The room was quiet.
Too quiet.
The dim glow of his phone screen cast pale shadows over his face, highlighting the sharp edges of his features.
His dark blue eyes, always filled with unwavering determination, now stared blankly at the last message.
It was as if time itself had frozen.
His thumb hovered over the screen, refusing to scroll up or move. His breath was steady, too steady, as if he were afraid that the slightest movement would break something inside him.
Word by word, he read the message again. Then again. And again.
The letters burned into his mind, etching themselves into something far deeper than his thoughts—they burrowed into his very being, into the core of who he was.
"Little Angel doesn't cry for you anymore."
"She's starting to forget you."
"Whatever reason you had for leaving us, it wasn't enough to justify this silence."
"You were my light… and now it feels like you extinguished that light yourself."
Mo Fan didn't move.
He didn't even blink.
A suffocating weight pressed against his chest, heavier than any burden he had ever carried. It was unlike the exhaustion of battle, unlike the pain of injuries, unlike the weight of responsibility that always rested on his shoulders.
This was something worse.
A cold, hollow ache settled deep within him, like an open wound that refused to bleed.
He wanted to say something. To react. To curse, to whisper her name, to deny the words she had written. But there was nothing—nothing but the empty, endless silence in his chest.
His fingers trembled slightly.
Not from anger. Not from frustration.
But from something far more fragile.
"I lied to her," he realized. "I swore I wouldn't make her feel alone ever again. I swore I'd never let her feel abandoned again. And yet… I did exactly that." Mo Fan said...
He remembered what he had said to her when he brought her to Shanghai.
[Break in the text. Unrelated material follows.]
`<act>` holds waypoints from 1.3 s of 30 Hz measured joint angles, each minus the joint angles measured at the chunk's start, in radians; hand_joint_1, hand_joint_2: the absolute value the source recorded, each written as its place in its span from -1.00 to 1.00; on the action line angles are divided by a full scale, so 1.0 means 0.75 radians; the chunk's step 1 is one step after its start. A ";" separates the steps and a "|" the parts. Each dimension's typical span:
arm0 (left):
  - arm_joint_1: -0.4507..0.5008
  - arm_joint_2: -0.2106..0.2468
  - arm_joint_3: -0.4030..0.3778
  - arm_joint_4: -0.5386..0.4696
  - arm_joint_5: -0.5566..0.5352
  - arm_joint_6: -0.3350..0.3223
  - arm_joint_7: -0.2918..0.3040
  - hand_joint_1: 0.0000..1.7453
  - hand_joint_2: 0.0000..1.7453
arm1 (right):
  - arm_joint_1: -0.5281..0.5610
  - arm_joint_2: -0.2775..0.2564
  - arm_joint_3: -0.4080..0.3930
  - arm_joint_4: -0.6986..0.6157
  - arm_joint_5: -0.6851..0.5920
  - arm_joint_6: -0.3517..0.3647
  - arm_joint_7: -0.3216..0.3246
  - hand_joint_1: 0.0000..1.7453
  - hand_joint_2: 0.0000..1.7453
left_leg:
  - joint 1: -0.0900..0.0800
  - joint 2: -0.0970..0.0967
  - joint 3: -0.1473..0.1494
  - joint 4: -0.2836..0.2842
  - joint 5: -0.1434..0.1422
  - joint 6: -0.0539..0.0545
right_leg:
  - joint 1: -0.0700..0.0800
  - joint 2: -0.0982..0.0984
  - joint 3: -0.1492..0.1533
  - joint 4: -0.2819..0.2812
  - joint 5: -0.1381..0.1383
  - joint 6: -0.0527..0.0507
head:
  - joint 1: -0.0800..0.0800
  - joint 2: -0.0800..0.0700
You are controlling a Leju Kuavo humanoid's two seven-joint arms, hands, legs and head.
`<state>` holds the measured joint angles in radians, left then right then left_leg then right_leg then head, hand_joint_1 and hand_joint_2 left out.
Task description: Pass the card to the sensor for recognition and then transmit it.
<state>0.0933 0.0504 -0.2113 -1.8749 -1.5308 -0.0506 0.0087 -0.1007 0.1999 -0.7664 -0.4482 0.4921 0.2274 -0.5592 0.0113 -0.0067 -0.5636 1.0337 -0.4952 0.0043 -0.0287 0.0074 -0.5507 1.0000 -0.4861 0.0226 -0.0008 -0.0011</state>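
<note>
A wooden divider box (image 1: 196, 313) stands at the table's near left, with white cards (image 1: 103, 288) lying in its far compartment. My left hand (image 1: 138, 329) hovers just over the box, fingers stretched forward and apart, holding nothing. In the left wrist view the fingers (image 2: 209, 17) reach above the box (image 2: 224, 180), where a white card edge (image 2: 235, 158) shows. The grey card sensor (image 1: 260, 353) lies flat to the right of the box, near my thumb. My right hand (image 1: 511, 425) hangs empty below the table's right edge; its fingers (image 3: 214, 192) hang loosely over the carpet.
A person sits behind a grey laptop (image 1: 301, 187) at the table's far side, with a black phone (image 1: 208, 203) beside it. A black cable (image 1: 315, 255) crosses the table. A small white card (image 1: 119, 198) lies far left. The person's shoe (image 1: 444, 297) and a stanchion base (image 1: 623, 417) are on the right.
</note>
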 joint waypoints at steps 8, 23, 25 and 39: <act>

His gaze dropped lower on the screen.
"This will be my last message to you."
His grip on the phone tightened.
"You saved me when I was drowning in eternal torment. You brought light to a life I thought would always stay in the darkness. I respected you. I trusted you and at some point I even Lov... Admired you."
A sharp, stinging pressure built up behind his eyes, but his expression remained unreadable, a mask of unwavering calm.
Outside, the lights flickered through the window. A faint hum of life carried through the walls—the distant sound of car honking, of voices, of a world that continued moving forward, indifferent to his pain.
But Mo Fan didn't hear any of it.
His mind was elsewhere—trapped in the past.
He closed his eyes and inhaled deeply.
He saw Qin Yu'er standing in the doorway, waiting for him to return.
He saw her pacing around the house, phone clutched tightly in her hands as she checked it for the hundredth time.
He saw the little girl, her wide, innocent eyes filled with tears as she sat by the door, waiting for him who never came back.
He had left them behind.
Not by choice. Nuh-uh...
But that didn't matter.
The result was the same.
To them, he had abandoned them.
The single person who had given her hope. The only paternal figure the little girl had ever known.
Gone.
Without a single word.
Without an explanation.
Without a promise to return.
A deep, quiet breath left his lips.
Then, for the first time... ever since his Father Mo Jiaxing passed away...
A single tear fell from his right eye.
It rolled down his cheek, slow and silent, a lone drop of warmth against his otherwise expressionless face.
He didn't wipe it away.
Didn't even acknowledge it.
He simply sat there, staring at the screen, feeling the weight of her words press down on him like an unbearable tide.
Qin Yu'er…
The name echoed in his mind, but there was nothing he could say.
Nothing he could do to take back the time that had already been lost.
"Hah.." He scoffed.
A bitter chuckle—empty, void of any amusement—escaped him.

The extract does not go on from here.